During a 2016 interview, Musk noted that he and OpenAI founded the company to “democratize AI technology to make it widely available.”

Musk founded OpenAI with Sam Altman, the company’s CEO, but in 2018 the billionaire tried to take over the startup.

His request was denied, forcing him to leave OpenAI and move on to his other projects.

In November, OpenAI launched ChatGPT, which became an instant global success.

The chatbot uses “big language model” software to train itself by sifting through a huge amount of text data so it can learn to generate eerily human-like text in response to a given prompt.

ChatGPT is used to write research papers, books, news articles, emails and more.

But as Altman basks in his glory, Musk attacks ChatGPT.

He says the AI ​​is “awake” and deviating from OpenAI’s original non-profit mission.

“OpenAI was created as an open source (that’s why I called it ‘Open’ AI), non-profit company to counterbalance Google, but now it has become a closed source, maximum profit company effectively controlled by Microsoft, tweeted Musk in February.

The Singularity is making waves around the world as artificial intelligence evolves in ways only seen in science fiction – but what does it actually mean?

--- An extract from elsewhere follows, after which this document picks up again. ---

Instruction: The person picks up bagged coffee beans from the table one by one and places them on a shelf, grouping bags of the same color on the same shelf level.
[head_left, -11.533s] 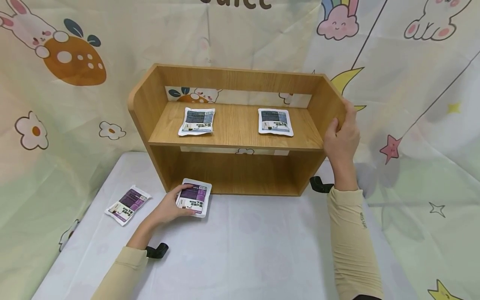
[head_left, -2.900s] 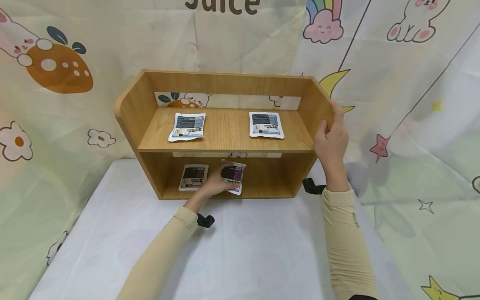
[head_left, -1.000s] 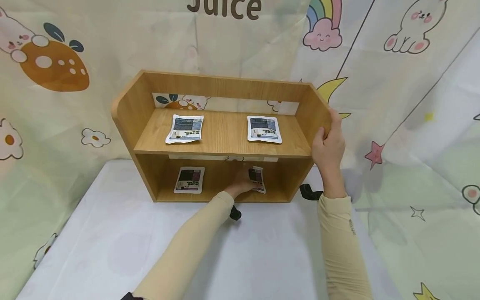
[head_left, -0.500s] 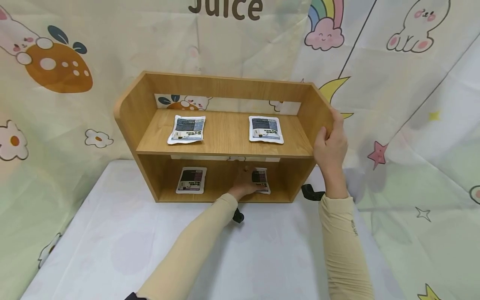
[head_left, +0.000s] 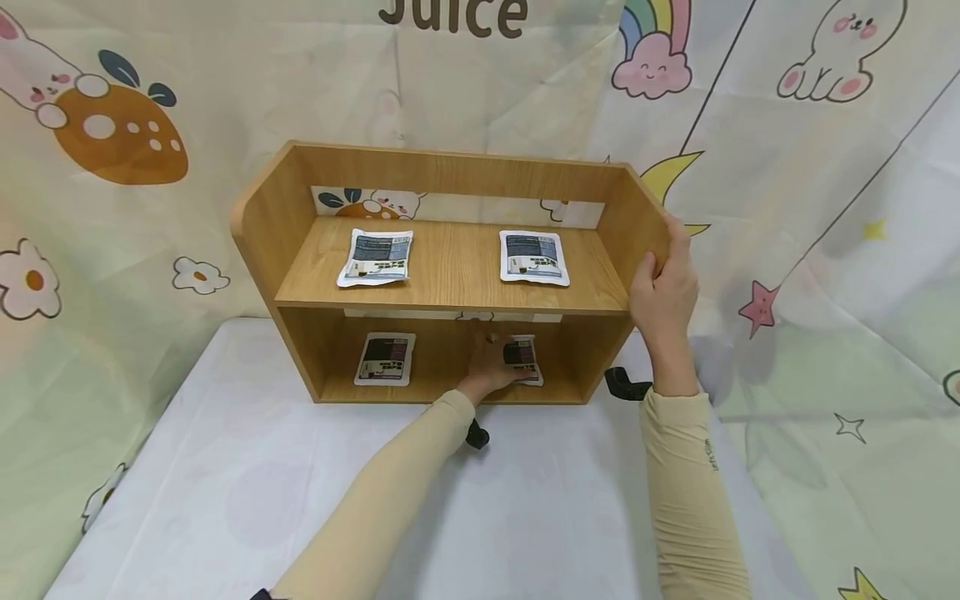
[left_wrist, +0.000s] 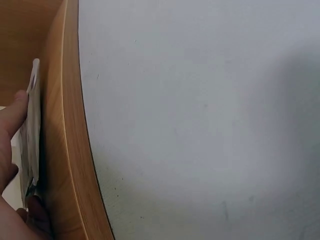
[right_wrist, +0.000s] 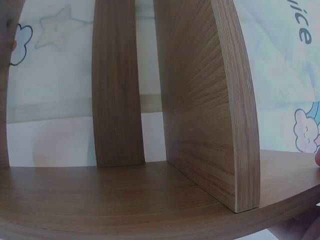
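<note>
My left hand (head_left: 489, 362) reaches into the lower level of a two-tier wooden shelf (head_left: 457, 262), right of its middle. It holds a flat white pouch with a dark printed label (head_left: 522, 357) by its edges; the hand hides part of it. In the left wrist view, thumb and fingers touch this pouch (left_wrist: 33, 127) close against the shelf board. A similar pouch (head_left: 385, 360) lies on the lower left. Two blue-labelled pouches (head_left: 377, 257) lie apart on the upper level. My right hand (head_left: 663, 292) grips the shelf's right side panel.
The shelf stands on a white-covered table (head_left: 187, 467), against a cartoon-printed cloth backdrop (head_left: 480, 92). Side panels bound both levels. The right wrist view shows shelf boards (right_wrist: 200, 100) close up, with gaps onto the backdrop.
Earlier, one pouch lay on the table and my left hand held another at the shelf's left front. Both are now on the lower level; my left hand moved right. My right hand kept its grip.
</note>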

In simple terms, it describes a hypothetical future where technology surpasses human intelligence and changes the path of our evolution.

Experts have said that once AI reaches this point, it will be able to innovate much faster than humans.

There are two ways progress can proceed, with the first leading to humans and machines working together to create a world better suited to humanity.

For example, people could scan their consciousness and store it in a computer where they will live forever.

The second scenario is that AI becomes more powerful than humans, takes control and enslaves humans – but if this is true, it is way off in the distant future.

Researchers are now looking for signs that AI is reaching The Singularity, such as the technology’s ability to translate speech with the accuracy of a human and complete tasks faster.

Former Google engineer Ray Kurzweil predicts that this will be achieved by 2045.

He’s made 147 predictions about technological progress since the early 1990s — and 86 percent were right.